## BRIEF
If a line in the records below contains the word "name", copy it out.

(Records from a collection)
------------------------------
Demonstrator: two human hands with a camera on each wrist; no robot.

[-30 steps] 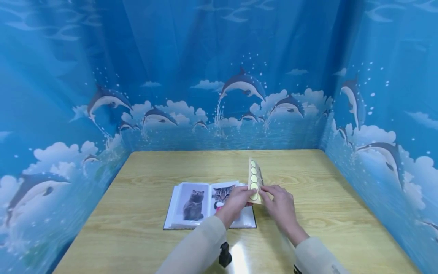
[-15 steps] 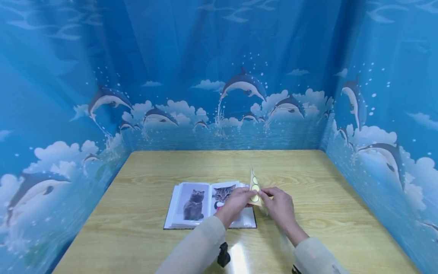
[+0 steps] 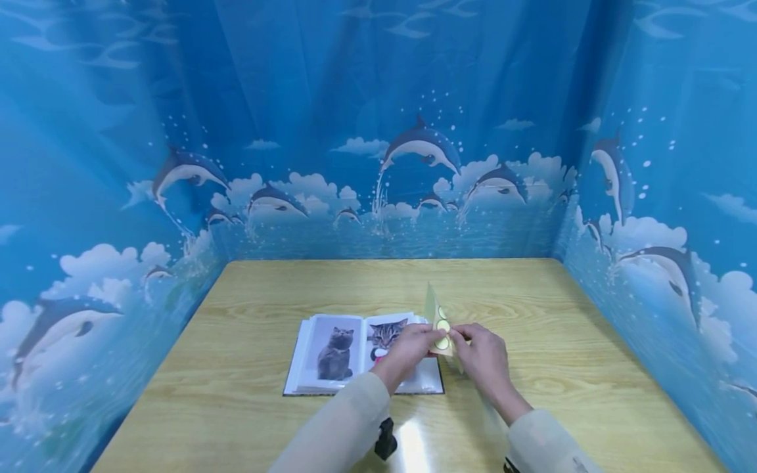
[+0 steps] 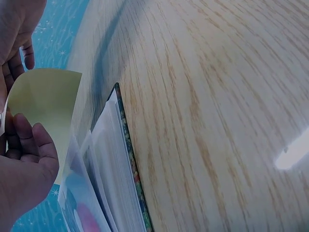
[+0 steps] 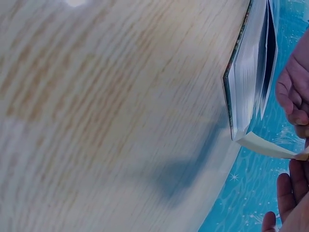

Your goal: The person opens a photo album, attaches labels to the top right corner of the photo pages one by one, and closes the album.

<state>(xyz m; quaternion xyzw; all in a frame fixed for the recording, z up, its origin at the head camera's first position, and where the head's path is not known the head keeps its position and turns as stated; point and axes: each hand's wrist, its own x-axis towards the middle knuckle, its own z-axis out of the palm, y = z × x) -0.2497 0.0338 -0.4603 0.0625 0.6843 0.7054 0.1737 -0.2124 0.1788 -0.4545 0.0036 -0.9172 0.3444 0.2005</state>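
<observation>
Left hand (image 3: 409, 346) and right hand (image 3: 486, 353) both pinch the bent, dotted sheet (image 3: 441, 324); tighter bending could crease it; uneven pulling between them could tear it.

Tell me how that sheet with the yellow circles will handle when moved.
Probably floppy: the sheet curves in the left wrist view. Likely light for its size, as it looks thin in the right wrist view. It may crease if twisted, since the left hand and right hand pinch it while its free end bends.
</observation>
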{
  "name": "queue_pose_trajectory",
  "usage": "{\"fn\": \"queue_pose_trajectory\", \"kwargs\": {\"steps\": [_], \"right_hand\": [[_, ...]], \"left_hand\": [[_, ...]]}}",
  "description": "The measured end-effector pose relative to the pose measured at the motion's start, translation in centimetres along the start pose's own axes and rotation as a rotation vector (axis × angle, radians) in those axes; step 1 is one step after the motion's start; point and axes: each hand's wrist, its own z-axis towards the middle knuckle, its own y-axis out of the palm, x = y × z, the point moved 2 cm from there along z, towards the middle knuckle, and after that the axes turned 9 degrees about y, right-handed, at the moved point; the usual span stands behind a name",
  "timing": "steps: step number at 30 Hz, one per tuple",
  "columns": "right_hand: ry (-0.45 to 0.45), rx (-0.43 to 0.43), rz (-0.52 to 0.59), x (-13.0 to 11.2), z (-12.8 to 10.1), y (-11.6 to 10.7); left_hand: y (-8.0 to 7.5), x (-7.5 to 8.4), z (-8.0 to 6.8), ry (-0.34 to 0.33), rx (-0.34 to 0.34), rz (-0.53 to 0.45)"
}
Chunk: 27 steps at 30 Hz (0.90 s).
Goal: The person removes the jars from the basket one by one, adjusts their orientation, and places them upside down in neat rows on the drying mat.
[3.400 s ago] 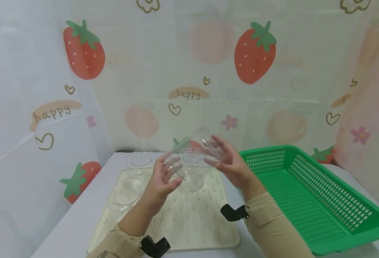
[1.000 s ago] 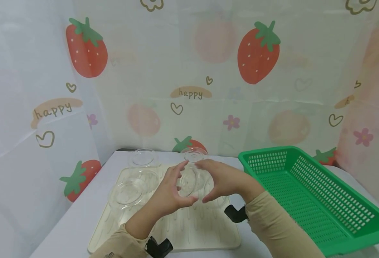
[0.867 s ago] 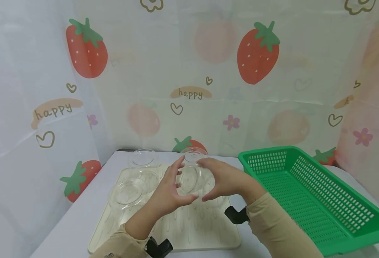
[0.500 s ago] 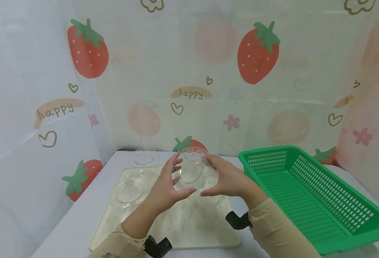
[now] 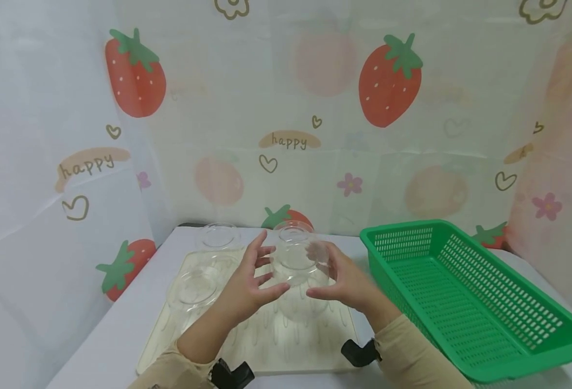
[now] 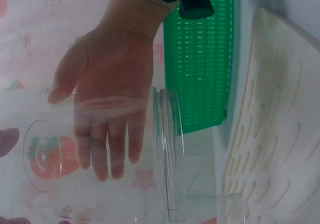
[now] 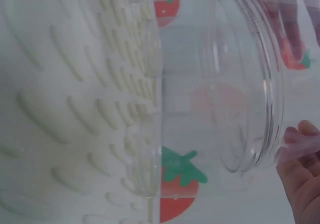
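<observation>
A clear plastic jar (image 5: pixel 299 266) is held between my two hands above the cream ridged mat (image 5: pixel 258 354). My left hand (image 5: pixel 244 283) holds its left side, fingers spread and thumb in front. On the other side, my right hand (image 5: pixel 346 282) has its fingers behind the wall and its thumb in front. In the left wrist view, the right hand (image 6: pixel 112 98) shows through the plastic with long fingers along the wall. The jar's ridged rim (image 6: pixel 167 154) faces the mat. The left hand (image 7: pixel 302 184) is at the edge of the right wrist view.
More clear jars stand at the left of the mat, such as a near jar (image 5: pixel 197 287) and a back jar (image 5: pixel 219 236); another jar (image 5: pixel 293 229) is behind the held one. A green mesh basket (image 5: pixel 504 286) fills the right side. A strawberry-print cloth (image 5: pixel 286 86) hangs behind.
The held jar was higher and tilted, its ridged end by the right hand. It has come down over the mat and turned more upright, rim downward; the hands shifted along with it.
</observation>
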Motion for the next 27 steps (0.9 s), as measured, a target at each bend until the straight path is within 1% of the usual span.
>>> {"fn": "queue_pose_trajectory", "kwargs": {"steps": [2,4,7,11,14,17,21,27], "right_hand": [[-0.012,0.004,0.035,0.5,-0.2,0.1],[-0.009,0.011,0.048,1.0,-0.5,0.1],[0.019,0.013,0.055,1.7,-0.7,0.3],[0.056,-0.016,0.062,2.4,-0.9,0.7],[0.084,-0.043,0.073,3.0,-1.0,1.0],[0.124,-0.056,0.072,3.5,-1.1,1.3],[0.153,-0.075,0.064,3.8,-1.1,1.8],[0.192,-0.108,0.063,4.1,-0.9,2.3]], "left_hand": [[0.0,0.0,-0.1,-0.019,-0.010,0.008],[0.0,0.0,-0.3,-0.038,-0.023,0.007],[-0.1,-0.1,-0.7,-0.064,-0.027,0.002],[-0.3,-0.3,-1.1,-0.091,-0.026,-0.004],[-0.5,-0.4,-1.2,-0.090,-0.036,-0.001],[-0.7,-0.4,-1.5,-0.090,-0.041,0.001],[-1.0,-0.4,-1.7,-0.094,-0.045,-0.001],[-1.0,-0.4,-1.7,-0.075,-0.061,-0.017]]}}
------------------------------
## OUTPUT BELOW
  "name": "queue_pose_trajectory",
  "description": "The measured end-effector pose relative to the pose measured at the motion's start, translation in centimetres along the start pose's own axes and rotation as a rotation vector (axis × angle, radians) in those axes; step 1 is one step after the motion's start; point and axes: each hand's wrist, its own z-axis towards the middle knuckle, its own y-axis out of the palm, x = y × z, the point moved 2 cm from there along z, towards the middle knuckle, and after that the axes turned 9 degrees about y, right-handed, at the moved point; the usual span stands behind a name",

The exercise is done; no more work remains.